Well, if you want to know more about such interesting facts and trivia, then read ahead as we bring you five surprising facts about this Jewish festival that we bet you didn’t know.
As per tradition, Jews include food in their festivities to mark the recognition of Judith who used a salty and cheesy treat to honor the victory for Maccabees. This gradually developed into a tradition and people started preparing the same delicacy, but unfortunately couldn't replicate it. So instead of making something out of cheese and salt, people began frying stuff because it was relatively easier and you could dress the stuff in cheese and salt later. It got picked up pretty quickly across almost every part of the world. And as we know today, Hanukkah is as much about eating fried chicken, vegetables, and meatballs, as lighting the menorah.
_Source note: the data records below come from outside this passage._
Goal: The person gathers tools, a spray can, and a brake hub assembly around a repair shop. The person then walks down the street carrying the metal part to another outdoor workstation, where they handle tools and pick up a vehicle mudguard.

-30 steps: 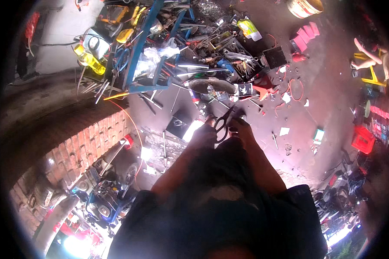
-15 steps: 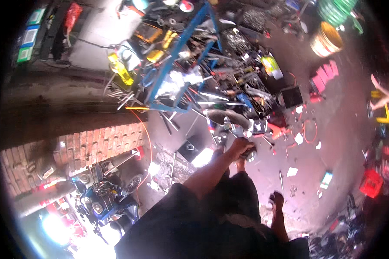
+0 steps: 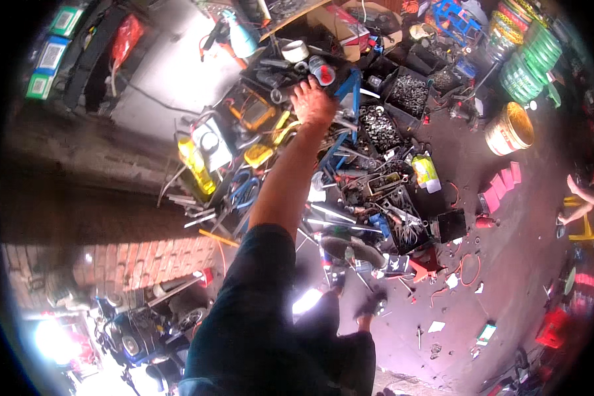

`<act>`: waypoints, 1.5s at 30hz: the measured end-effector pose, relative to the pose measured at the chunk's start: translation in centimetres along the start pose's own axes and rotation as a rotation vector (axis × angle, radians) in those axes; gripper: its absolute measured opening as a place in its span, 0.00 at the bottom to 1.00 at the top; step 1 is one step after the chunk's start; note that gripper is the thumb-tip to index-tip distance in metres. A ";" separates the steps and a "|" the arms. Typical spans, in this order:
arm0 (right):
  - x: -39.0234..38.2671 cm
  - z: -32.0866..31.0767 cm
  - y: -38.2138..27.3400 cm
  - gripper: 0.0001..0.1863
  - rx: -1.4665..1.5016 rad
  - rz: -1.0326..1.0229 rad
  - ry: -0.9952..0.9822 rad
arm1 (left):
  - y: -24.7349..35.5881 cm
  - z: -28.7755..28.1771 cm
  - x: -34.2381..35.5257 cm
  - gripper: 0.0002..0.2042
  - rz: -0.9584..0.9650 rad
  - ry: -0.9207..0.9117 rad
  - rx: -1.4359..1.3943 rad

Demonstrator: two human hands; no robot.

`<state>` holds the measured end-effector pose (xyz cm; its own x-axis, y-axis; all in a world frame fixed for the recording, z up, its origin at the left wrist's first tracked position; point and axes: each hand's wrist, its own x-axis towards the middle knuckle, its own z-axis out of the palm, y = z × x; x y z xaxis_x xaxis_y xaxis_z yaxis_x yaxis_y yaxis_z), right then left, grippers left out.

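My left arm stretches forward over a cluttered tool stand with a blue metal frame [image 3: 355, 99]. My left hand [image 3: 313, 104] is over a dark tray at the top of the stand, palm down, its fingers extended and slightly apart. Just beyond the fingertips lies a grey cylinder with a red end [image 3: 321, 70]; whether they touch it is unclear. A white roll, perhaps tape [image 3: 295, 51], sits behind it. Left of my hand are a yellow-framed device [image 3: 254, 111] and a yellow tool [image 3: 259, 156]. My right hand is out of view.
Open boxes of small metal parts [image 3: 408, 94] and a bin of wrenches [image 3: 406, 221] stand right of the frame. Farther right are a bucket [image 3: 509, 129] and green coils [image 3: 531, 63]. A yellow bottle [image 3: 196, 166] lies left. Another person's legs [image 3: 579, 198] show at the far right.
My left hand has gone from low near my legs to forward over the stand, its fingers now extended. My right hand has left the view. The view has tilted farther forward.
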<state>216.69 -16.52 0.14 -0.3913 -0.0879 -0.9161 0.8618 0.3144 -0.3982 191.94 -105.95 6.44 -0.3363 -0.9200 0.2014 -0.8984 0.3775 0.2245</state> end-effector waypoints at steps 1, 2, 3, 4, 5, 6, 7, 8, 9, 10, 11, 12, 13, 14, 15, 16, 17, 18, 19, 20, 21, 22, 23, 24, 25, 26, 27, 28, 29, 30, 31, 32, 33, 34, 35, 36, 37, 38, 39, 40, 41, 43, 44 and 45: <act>-0.5 0.5 0.0 0.21 -0.017 0.014 0.016 | -0.1 0.2 1.4 0.42 0.007 -0.029 0.034; -0.6 0.9 -0.2 0.21 -0.032 0.053 0.059 | -0.5 1.0 2.5 0.42 0.020 -0.008 0.080; -0.8 1.1 -0.4 0.21 -0.050 0.108 0.111 | -0.3 1.8 3.4 0.43 0.011 -0.029 0.057; -1.0 1.2 -0.6 0.21 -0.063 0.149 0.153 | -0.1 2.4 4.2 0.43 0.000 -0.051 0.036; -1.2 1.3 -0.8 0.21 -0.076 0.184 0.186 | 0.2 3.0 4.9 0.45 -0.028 -0.080 0.010; -1.6 1.3 -0.8 0.21 -0.083 0.219 0.216 | 0.4 3.4 5.2 0.44 -0.032 -0.089 -0.020; -1.8 1.4 -0.7 0.21 -0.092 0.245 0.238 | 0.7 4.1 5.6 0.42 -0.042 -0.057 -0.019; -2.3 1.5 -0.6 0.21 -0.095 0.273 0.259 | 0.9 4.5 5.9 0.41 -0.054 -0.025 -0.015; -2.8 1.5 -0.4 0.21 -0.096 0.290 0.276 | 1.1 4.3 6.2 0.35 -0.042 -0.033 -0.019; -3.1 1.4 -0.4 0.20 -0.101 0.305 0.289 | 1.2 4.5 6.6 0.33 -0.035 -0.024 -0.020; -3.5 1.3 -0.2 0.20 -0.105 0.320 0.299 | 1.1 4.8 6.9 0.33 -0.024 -0.023 -0.052; -3.8 1.3 0.0 0.20 -0.105 0.332 0.303 | 0.8 4.8 7.2 0.33 -0.015 -0.020 -0.081; -3.9 1.2 0.1 0.20 -0.105 0.341 0.308 | 0.3 4.5 7.5 0.32 -0.001 0.027 -0.100; -4.2 1.0 0.6 0.20 -0.100 0.349 0.317 | -0.3 4.2 7.8 0.32 0.013 0.048 -0.115; -4.3 0.7 0.9 0.20 -0.098 0.354 0.317 | -1.1 3.7 8.0 0.32 0.009 0.074 -0.155; -4.4 0.4 1.1 0.20 -0.097 0.353 0.315 | -1.9 2.8 8.1 0.32 0.004 0.106 -0.193; -4.4 0.1 1.3 0.20 -0.091 0.340 0.310 | -2.9 1.8 8.0 0.30 0.023 0.159 -0.271; -4.1 1.0 0.6 0.20 -0.086 0.322 0.300 | -2.6 -0.2 7.2 0.26 -0.002 0.180 -0.376; -2.8 1.5 -0.8 0.19 -0.154 0.280 0.279 | -2.5 -1.8 6.8 0.25 0.027 0.201 -0.420; -2.3 2.6 -2.3 0.18 -0.222 0.234 0.252 | -2.6 -3.6 6.2 0.24 0.058 0.226 -0.461; -0.8 2.0 -1.6 0.16 -0.210 0.076 0.185 | -3.2 -5.1 5.8 0.24 0.054 0.185 -0.507; 1.8 2.6 -3.1 0.12 0.013 0.257 0.296 | -2.6 -7.5 4.2 0.23 0.112 0.187 -0.560; 5.9 1.9 -2.8 0.09 -0.416 0.037 0.239 | -2.6 -8.9 2.9 0.23 0.177 0.110 -0.674; 9.1 1.5 -2.2 0.10 -0.836 -0.193 0.180 | -2.4 -10.2 1.5 0.24 0.248 0.029 -0.789; 11.0 3.3 -4.3 0.12 -1.552 -0.734 0.194 | -0.8 -12.3 -1.3 0.24 0.293 -0.006 -0.765; 11.8 7.2 -8.2 0.12 -1.467 -0.456 0.112 | 0.9 -13.7 -4.4 0.24 0.330 -0.075 -0.751; 11.4 11.5 -12.0 0.16 -1.113 -0.949 0.370 | 0.8 -12.4 -5.9 0.25 0.440 -0.090 -0.801; 9.8 14.6 -16.8 0.25 -0.852 -0.758 0.348 | 3.2 -13.1 -9.4 0.25 0.522 -0.169 -0.850; 6.7 18.5 -22.8 0.31 -0.888 -0.862 0.382 | 5.4 -14.5 -13.2 0.24 0.564 -0.316 -0.880; 3.1 21.9 -28.5 0.33 -0.651 -0.838 0.276 | 5.8 -14.4 -16.4 0.23 0.594 -0.422 -0.847; 1.9 23.0 -30.6 0.36 -0.719 -0.899 0.308 | 6.6 -13.4 -19.6 0.21 0.621 -0.542 -0.815; 1.6 22.8 -32.3 0.40 -0.872 -1.118 0.330 | 9.1 -15.3 -23.9 0.20 0.458 -0.793 -1.005; 0.4 22.6 -33.3 0.41 -0.925 -1.135 0.378 | 10.1 -14.6 -27.1 0.22 0.630 -0.755 -0.829; -0.7 21.9 -34.1 0.43 -0.981 -1.159 0.403 | 12.0 -15.3 -30.9 0.22 0.488 -1.027 -1.021; -1.5 19.8 -34.4 0.43 -0.942 -1.224 0.400 | 14.3 -16.2 -34.4 0.22 0.638 -1.002 -1.047; -2.0 17.7 -34.3 0.43 -0.908 -1.297 0.374 | 16.0 -16.8 -37.8 0.22 0.770 -0.959 -1.067; -2.2 15.3 -34.0 0.42 -0.800 -1.254 0.347 | 18.3 -17.4 -41.1 0.22 0.799 -0.996 -1.064; -1.9 11.9 -32.9 0.41 -0.710 -1.305 0.392 | 20.7 -18.1 -44.3 0.23 0.821 -1.038 -1.056; -3.0 8.8 -32.5 0.40 -0.563 -1.289 0.376 | 23.1 -19.3 -46.9 0.23 0.930 -1.052 -1.003; -3.5 5.8 -31.6 0.39 -0.418 -1.263 0.377 | 25.5 -19.5 -49.7 0.24 1.047 -1.078 -0.954; -3.0 2.9 -30.9 0.38 -0.410 -1.431 0.534 | 27.5 -19.1 -52.2 0.26 1.155 -1.054 -0.916; -2.3 -1.5 -28.8 0.33 0.072 -1.176 0.228 | 31.8 -19.4 -56.4 0.27 1.255 -1.124 -0.978; -1.5 -3.8 -27.9 0.32 0.217 -1.152 0.145 | 33.7 -19.2 -58.7 0.28 1.328 -1.195 -1.050; -1.2 -5.9 -27.2 0.32 0.364 -1.112 0.074 | 34.9 -20.2 -60.5 0.29 1.209 -1.487 -1.007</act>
<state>191.84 -19.33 12.34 -0.9948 -0.0851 -0.0550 0.0705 -0.1912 -0.9790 186.61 -34.97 21.36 -0.8353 0.5496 0.0143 0.1076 0.1378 0.9846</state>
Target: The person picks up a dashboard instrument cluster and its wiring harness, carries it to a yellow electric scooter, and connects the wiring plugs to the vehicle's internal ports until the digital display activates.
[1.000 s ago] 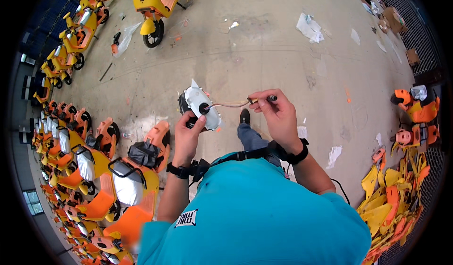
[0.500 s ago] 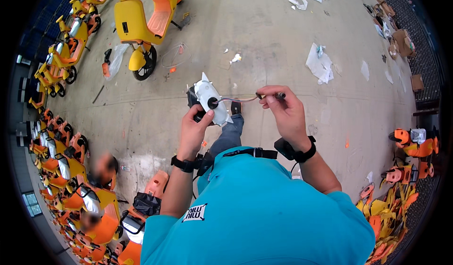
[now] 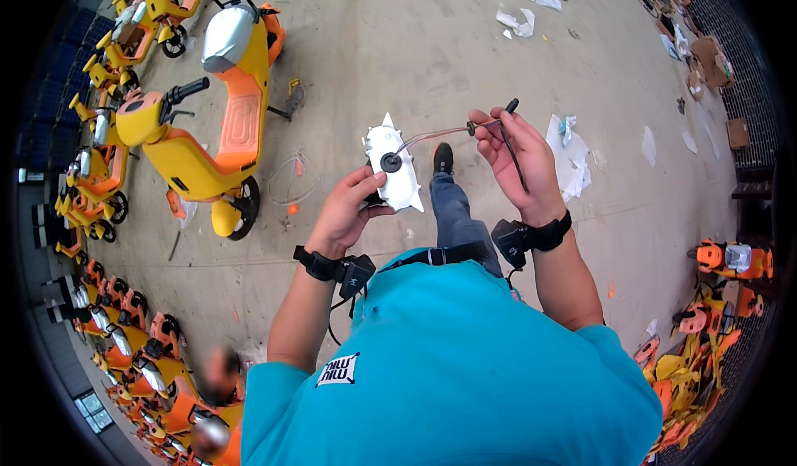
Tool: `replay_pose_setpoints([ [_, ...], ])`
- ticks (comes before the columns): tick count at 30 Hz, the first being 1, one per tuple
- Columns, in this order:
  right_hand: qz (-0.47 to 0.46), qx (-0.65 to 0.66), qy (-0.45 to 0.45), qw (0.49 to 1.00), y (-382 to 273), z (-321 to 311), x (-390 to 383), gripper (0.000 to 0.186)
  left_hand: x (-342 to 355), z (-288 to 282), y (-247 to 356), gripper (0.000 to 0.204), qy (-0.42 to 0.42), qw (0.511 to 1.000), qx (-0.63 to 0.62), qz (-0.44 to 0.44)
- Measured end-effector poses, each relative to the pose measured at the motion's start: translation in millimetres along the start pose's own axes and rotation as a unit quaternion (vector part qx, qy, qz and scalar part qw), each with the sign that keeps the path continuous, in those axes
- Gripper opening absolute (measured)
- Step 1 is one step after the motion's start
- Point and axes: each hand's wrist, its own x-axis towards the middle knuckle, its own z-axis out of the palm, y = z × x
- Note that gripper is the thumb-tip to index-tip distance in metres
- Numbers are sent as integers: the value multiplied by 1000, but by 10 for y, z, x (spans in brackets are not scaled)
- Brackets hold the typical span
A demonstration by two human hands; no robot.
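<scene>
My left hand (image 3: 347, 209) grips a white plastic housing (image 3: 402, 185) with pointed ends by its lower left edge. A round black grommet (image 3: 391, 162) sits in the housing's face, and thin coloured wires (image 3: 436, 133) run out of it to the right. My right hand (image 3: 530, 165) is closed on the far end of this wire harness, pinching it between thumb and fingers. A black connector (image 3: 511, 105) sticks up above the fingertips, and a loose black cable (image 3: 515, 163) hangs down across the palm. The underside of the housing is hidden.
A yellow and orange scooter (image 3: 199, 151) stands ahead on the left, with rows of more scooters (image 3: 149, 358) along that side. Paper scraps (image 3: 571, 163) lie on the concrete floor. Cardboard (image 3: 712, 61) and a heap of orange and yellow panels (image 3: 689, 383) are at the right.
The nearby scooter now appears lower and more fully in view. The housing has turned more upright and shifted slightly right. My right hand has risen and turned, showing its palm and the cable.
</scene>
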Motion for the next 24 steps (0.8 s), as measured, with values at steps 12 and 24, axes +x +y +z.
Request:
replay_pose_setpoints([
  [12, 49, -114, -156, 980, -1227, 435, 3702, 30, 2994, 289, 2326, 35, -3, 995, -102, -3],
  [24, 209, 20, -97, 973, -2362, 658, 7688, 39, 6494, 144, 4737, 31, 73, 953, 227, 189],
])
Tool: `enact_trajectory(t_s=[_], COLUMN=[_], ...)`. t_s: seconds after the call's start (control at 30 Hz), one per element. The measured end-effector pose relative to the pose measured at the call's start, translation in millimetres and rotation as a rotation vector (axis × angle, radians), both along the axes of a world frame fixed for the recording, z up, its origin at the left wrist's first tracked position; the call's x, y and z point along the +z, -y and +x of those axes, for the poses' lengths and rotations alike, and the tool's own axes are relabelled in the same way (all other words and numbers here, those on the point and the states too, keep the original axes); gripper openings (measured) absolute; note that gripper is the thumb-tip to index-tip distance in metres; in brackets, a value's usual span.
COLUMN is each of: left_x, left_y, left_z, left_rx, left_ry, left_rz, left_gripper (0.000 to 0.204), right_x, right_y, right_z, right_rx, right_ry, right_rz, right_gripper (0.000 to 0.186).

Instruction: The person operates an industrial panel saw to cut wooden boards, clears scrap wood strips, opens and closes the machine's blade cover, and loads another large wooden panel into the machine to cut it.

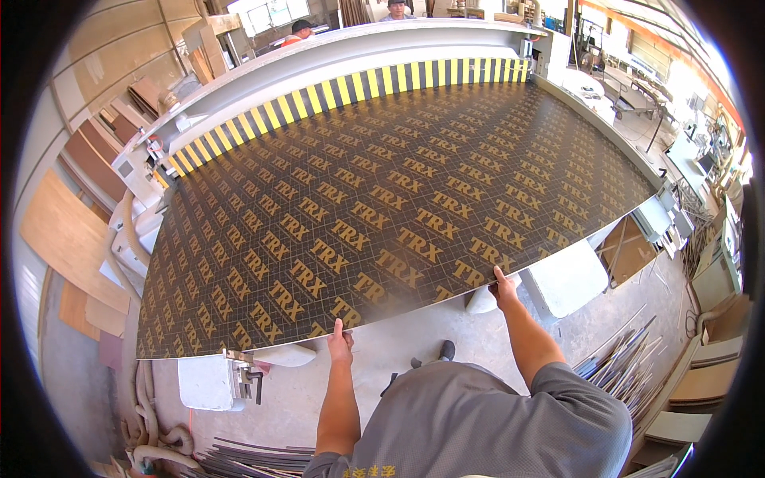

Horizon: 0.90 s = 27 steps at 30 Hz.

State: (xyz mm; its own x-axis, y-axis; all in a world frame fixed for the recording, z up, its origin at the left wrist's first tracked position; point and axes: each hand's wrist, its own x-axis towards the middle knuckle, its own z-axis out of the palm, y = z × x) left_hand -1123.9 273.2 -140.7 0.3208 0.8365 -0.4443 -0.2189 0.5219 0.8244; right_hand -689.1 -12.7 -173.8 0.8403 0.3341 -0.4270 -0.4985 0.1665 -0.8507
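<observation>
panel (374, 211); long axis left-to-right

The one view came from the left of two fisheye cameras worn side by side on the person's head. It looked down over the torso (486, 414) and ahead, upright and unmirrored, across the sheet (398, 207) to the striped strip (335, 92) behind it. The hands (340, 344) (503, 290) were fairly near, with forearms (339, 406) rising from below. The wide lens also took in floor (398, 338) and workshop, bending straight edges toward a dark round rim.
</observation>
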Motion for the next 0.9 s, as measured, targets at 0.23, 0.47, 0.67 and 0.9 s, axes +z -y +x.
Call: enact_trajectory(t_s=[0.23,0.47,0.67,0.9], left_x=[1.0,3.3,6.3,2.5], left_y=[-0.1,1.2,2.8,1.0], left_z=[-2.8,-1.4,1.3,-0.6], left_rx=[0.004,0.005,0.006,-0.03], left_ry=[0.0,0.005,0.002,-0.037], left_rz=[-0.007,0.005,0.014,0.039], left_gripper=[0.04,0.04,0.044,0.049], right_x=[6.9,12.9,7.7,0.0], right_y=[-4.0,-3.7,-1.7,-0.8], right_z=[-5.5,-9.0,-5.2,-1.5], right_rx=[-0.016,-0.027,-0.008,-0.003], right_ry=[-0.019,-0.007,0.0,-0.003], right_rz=[-0.01,-0.021,-0.011,-0.026], right_gripper=[0.033,0.034,0.035,0.033])
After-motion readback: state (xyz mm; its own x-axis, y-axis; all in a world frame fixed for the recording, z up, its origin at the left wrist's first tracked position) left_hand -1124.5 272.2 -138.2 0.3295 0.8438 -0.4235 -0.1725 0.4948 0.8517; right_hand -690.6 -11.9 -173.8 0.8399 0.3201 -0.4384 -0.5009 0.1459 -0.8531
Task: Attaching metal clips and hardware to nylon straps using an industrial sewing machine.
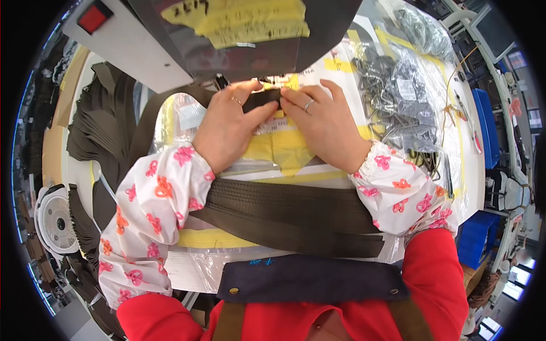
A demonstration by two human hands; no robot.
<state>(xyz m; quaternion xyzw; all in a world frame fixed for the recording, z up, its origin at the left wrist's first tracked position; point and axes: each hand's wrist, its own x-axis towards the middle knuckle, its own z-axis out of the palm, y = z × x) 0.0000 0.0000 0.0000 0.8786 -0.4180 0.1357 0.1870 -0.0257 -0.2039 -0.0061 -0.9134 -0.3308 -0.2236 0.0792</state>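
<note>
Under machine head [244,59], dark webbing strip [263,102] across work surface. Left hand [227,122] part-curled, strip pinched between thumb and fingers; right hand [329,122] loosely bent, fingertips gripping strip's end. Right of hands, clear plastic bag [420,74] with metal fittings [378,85] inside. Far right, upper blue bin [485,128], lower blue bin [476,238]; contents of both unclear. Nearer body, webbing lengths [284,210] lying side by side.
</note>
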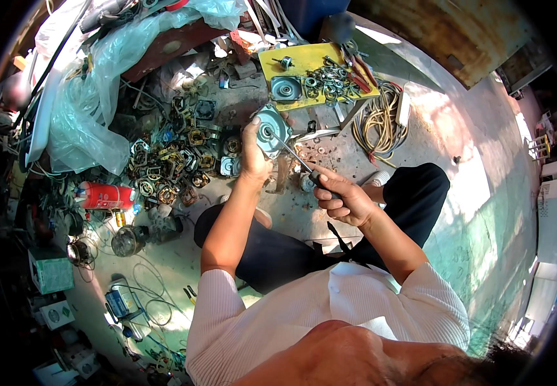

Thanksgiving and Hanukkah are probably two of the most beloved festivals after Christmas and their close proximity is always exciting for people. But do you know, these two events can actually coincide with each other. Yes, the convergence of Thanksgiving and Hannukah is indeed a possibility. While many believe that this co-occurrence has one in a million shot, millennials may witness one such impossible day in their lifetime. It is speculated by scientists and statisticians from around the world that on 27 November 2070, Hanukkah and Thanksgiving will be on the same day. So in exactly 52 years, you’ll be able to witness something extraordinary.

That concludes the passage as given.